[<prev] [next>] [<thread-prev] [thread-next>] [day] [month] [year] [list]
Message-ID: <5501E54C.2090107@gmail.com>
Date: Thu, 12 Mar 2015 13:13:16 -0600
From: David Ahern <dsahern@...il.com>
To: Stephane Eranian <eranian@...gle.com>,
Adrian Hunter <adrian.hunter@...el.com>
CC: LKML <linux-kernel@...r.kernel.org>,
Arnaldo Carvalho de Melo <acme@...hat.com>,
Namhyung Kim <namhyung@...nel.org>,
Jiri Olsa <jolsa@...hat.com>,
Peter Zijlstra <peterz@...radead.org>,
"mingo@...e.hu" <mingo@...e.hu>
Subject: Re: [BUG] perf report: ordered events and flushing bug
On 3/12/15 1:05 PM, Stephane Eranian wrote:
> On Thu, Mar 12, 2015 at 5:02 AM, Adrian Hunter <adrian.hunter@...el.com> wrote:
>> On 12/03/15 05:32, Stephane Eranian wrote:
>>> Hi,
>>>
>>> I am working on the JIT support to improve the flow and have
>>> perf record inject the MMAPs at the end of the collection.

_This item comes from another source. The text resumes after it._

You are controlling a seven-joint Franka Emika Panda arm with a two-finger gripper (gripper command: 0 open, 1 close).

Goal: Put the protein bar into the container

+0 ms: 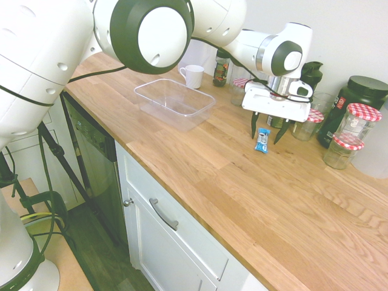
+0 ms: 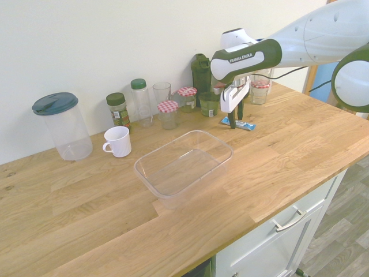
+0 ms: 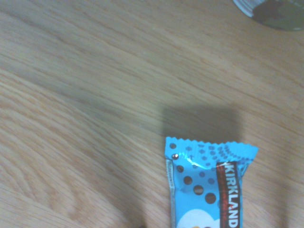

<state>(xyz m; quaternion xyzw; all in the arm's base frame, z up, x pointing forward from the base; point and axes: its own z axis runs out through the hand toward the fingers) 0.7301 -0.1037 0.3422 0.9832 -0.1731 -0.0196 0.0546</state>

For
>>> that I piggyback on the buildid pass. To avoid rewriting the entire perf.data
>>> file, I simply append the the MMAP records at the end of the file. And that
>>> puts them out-of-order in time systematically. But I thought it would be okay
>>> because perf report would sort them by timestamps again.
>>>
>>> Well, it does not in all cases! Why?
>>>
>>> Because of the round flushing. Based on how far out-of-order an event is,
>>> it may not be processed correctly because of round flushing. I believe this
>>> may only impact MMAP records. This is a serious issue because
>>> mmaps drive symbolization of samples. If samples are processed without the
>>> proper dso mapping, then samples may not be symbolized or may be wrongly
>>> symbolized.
>>>
>>> So far, the workaround I found was to set the oe->next_flush = 0 for
>>> the ROUND mode.
>>> In other words, do not flush anything until FINAL. To me, this is the
>>> only sensible
>>> way of avoiding this kind of problems. I am not sure I understand the
>>> point of flushing
>>> anyway, except to minimize memory footprint, maybe. But it does not
>>> work with vastly
>>> out-of-order mmaps.
Rounds and flushing after them helps with the user experience -- at
least for some commands. On systems with 1024 cpus perf data files get
large quickly and the resulting analysis command can appear to hang for
long periods (e.g., i have done 1 second data collections that generate
5GB files and take 30-45 minutes before perf shows any output).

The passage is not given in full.